- **WORK REQUIRED**
From the records below, transcribe exactly the lines that begin at the line with "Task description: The" and end at the line with "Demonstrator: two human", both included.

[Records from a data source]
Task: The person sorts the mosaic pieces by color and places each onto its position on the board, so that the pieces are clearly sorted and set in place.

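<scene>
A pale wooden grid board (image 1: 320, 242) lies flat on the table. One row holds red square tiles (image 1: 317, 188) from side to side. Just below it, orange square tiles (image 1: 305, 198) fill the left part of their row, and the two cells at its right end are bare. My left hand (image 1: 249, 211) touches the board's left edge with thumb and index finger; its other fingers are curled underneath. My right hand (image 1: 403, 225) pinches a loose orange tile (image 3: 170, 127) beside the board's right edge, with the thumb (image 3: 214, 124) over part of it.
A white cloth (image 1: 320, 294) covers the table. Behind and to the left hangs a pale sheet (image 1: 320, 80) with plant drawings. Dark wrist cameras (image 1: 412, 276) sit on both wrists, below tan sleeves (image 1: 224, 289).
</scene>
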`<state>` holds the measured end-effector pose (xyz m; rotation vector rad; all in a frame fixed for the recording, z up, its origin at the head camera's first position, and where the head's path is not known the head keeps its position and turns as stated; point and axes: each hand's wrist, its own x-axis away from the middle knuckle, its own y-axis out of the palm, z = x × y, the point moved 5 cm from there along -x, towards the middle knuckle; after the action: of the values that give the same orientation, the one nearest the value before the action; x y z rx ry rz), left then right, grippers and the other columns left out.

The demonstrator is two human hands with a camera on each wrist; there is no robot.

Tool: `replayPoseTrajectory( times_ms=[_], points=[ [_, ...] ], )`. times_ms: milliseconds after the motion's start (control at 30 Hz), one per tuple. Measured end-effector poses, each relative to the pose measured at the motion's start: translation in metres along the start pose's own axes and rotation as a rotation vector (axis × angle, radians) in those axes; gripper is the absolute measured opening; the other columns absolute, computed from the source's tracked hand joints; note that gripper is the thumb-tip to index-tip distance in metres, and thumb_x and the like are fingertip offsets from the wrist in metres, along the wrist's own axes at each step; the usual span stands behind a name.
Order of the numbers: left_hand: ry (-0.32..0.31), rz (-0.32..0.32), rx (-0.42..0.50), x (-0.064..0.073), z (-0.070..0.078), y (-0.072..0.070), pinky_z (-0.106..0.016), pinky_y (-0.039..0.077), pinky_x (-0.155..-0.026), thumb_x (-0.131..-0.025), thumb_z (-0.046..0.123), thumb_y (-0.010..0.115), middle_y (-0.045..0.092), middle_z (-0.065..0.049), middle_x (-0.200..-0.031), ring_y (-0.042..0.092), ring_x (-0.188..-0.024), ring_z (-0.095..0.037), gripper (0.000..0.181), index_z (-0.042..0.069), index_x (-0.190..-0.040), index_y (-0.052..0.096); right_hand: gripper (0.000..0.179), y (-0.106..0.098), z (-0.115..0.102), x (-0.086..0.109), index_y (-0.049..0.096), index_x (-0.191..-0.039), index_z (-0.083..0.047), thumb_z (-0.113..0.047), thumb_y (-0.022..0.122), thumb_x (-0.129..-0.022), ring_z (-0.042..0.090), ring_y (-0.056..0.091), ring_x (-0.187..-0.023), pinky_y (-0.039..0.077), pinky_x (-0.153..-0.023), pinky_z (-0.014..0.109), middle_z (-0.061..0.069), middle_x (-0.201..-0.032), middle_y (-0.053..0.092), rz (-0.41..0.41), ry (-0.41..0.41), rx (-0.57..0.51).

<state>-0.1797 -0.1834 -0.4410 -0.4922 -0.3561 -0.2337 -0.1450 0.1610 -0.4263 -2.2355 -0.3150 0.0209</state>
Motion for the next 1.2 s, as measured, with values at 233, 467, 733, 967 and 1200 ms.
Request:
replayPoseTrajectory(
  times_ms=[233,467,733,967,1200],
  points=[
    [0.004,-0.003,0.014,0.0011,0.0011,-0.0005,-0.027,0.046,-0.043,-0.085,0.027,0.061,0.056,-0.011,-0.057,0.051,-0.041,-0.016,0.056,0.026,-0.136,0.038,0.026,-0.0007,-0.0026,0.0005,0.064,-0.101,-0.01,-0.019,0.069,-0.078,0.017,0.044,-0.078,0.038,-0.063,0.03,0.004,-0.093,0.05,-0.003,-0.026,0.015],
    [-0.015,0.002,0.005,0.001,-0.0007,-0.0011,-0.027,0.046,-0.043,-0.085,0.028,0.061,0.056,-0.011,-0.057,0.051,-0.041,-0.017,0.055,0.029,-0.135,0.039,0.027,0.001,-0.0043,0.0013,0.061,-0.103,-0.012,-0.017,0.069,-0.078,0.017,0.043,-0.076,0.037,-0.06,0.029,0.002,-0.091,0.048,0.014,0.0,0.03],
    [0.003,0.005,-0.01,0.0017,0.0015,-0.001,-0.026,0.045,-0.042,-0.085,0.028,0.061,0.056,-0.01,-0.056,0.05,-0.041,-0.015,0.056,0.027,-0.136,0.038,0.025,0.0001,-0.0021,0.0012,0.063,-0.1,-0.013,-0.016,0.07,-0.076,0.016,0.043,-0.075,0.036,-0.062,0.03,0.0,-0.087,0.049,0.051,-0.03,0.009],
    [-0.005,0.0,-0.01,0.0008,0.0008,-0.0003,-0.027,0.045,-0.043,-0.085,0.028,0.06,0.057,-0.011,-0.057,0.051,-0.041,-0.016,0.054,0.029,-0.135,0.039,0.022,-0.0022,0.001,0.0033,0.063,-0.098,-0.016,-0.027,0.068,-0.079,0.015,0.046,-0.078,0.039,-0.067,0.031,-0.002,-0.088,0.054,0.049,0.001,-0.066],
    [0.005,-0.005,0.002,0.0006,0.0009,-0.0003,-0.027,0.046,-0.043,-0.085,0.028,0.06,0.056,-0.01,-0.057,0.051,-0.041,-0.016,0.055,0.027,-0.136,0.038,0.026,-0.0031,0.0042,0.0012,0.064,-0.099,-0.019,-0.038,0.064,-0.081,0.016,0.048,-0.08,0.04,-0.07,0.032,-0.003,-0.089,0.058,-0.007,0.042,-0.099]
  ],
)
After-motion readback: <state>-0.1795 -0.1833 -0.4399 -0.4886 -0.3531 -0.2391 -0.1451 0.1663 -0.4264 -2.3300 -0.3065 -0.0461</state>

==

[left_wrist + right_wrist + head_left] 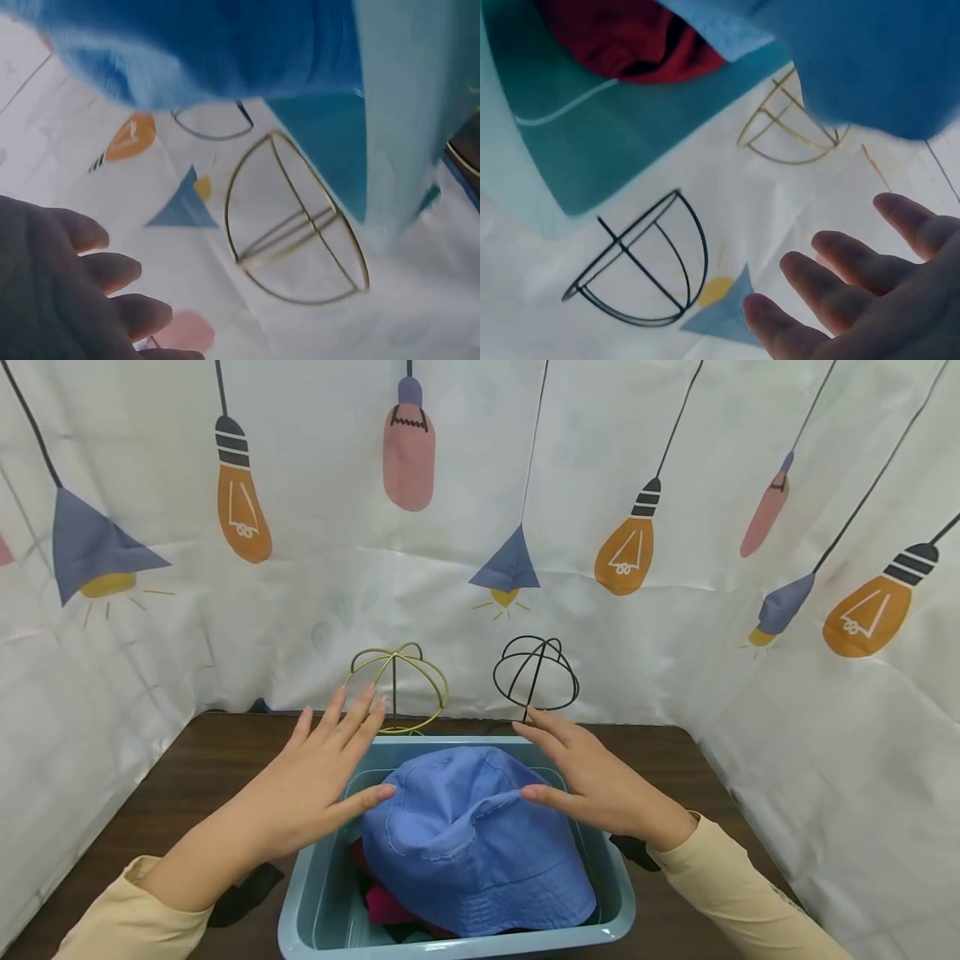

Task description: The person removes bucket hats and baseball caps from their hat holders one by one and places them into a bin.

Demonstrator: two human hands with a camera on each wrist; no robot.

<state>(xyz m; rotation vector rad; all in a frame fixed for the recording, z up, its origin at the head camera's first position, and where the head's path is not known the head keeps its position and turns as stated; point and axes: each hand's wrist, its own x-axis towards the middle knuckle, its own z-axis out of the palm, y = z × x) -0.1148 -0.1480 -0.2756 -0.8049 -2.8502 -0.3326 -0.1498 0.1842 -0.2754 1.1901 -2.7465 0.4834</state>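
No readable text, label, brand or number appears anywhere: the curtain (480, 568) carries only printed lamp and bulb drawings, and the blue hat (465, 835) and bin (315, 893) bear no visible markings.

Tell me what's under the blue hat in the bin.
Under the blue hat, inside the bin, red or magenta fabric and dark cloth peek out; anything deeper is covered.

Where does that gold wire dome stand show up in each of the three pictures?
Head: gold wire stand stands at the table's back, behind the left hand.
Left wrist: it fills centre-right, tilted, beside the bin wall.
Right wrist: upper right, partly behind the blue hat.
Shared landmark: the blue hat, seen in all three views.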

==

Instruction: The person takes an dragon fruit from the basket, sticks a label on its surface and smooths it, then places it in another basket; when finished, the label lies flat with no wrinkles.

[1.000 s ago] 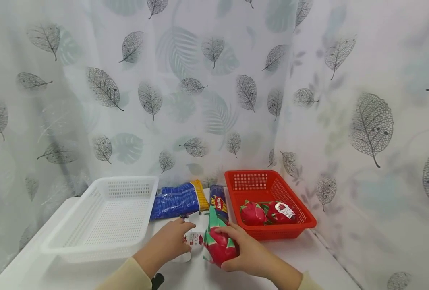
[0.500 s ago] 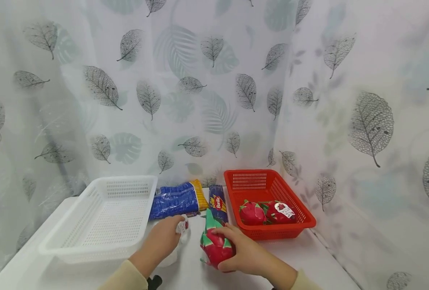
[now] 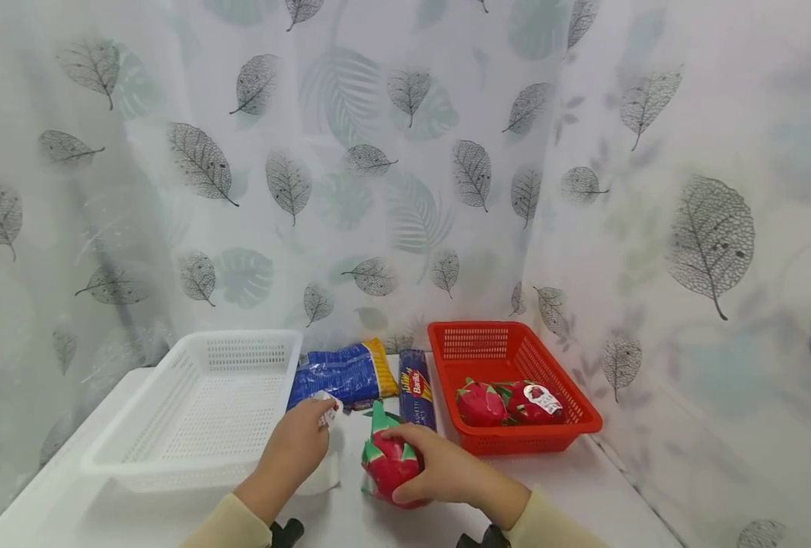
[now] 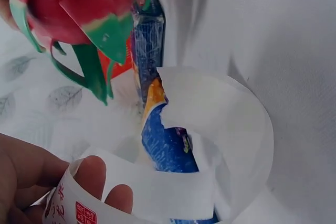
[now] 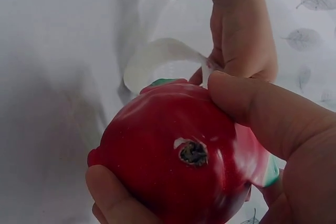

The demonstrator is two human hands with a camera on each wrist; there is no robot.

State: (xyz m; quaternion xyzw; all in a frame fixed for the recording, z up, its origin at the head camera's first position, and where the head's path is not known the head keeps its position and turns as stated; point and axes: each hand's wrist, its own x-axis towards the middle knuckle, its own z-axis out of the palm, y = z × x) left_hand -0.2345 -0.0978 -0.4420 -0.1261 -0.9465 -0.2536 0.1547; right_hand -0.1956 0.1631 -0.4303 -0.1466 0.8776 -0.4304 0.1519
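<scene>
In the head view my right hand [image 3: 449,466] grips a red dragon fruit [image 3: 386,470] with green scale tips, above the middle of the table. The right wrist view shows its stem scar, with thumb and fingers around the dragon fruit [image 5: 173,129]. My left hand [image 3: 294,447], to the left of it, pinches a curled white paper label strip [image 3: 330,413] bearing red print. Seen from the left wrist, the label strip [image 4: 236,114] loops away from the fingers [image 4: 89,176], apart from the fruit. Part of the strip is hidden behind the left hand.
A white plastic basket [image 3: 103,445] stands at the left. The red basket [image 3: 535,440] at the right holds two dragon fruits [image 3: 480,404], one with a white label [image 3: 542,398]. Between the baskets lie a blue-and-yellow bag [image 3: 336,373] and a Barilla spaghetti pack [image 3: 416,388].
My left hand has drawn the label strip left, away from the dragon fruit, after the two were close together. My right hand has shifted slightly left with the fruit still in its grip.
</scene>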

- **TASK RESULT**
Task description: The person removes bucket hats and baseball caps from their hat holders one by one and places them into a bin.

Demonstrator: two human hands with a camera on each wrist; no robot.

The output returned above is complete.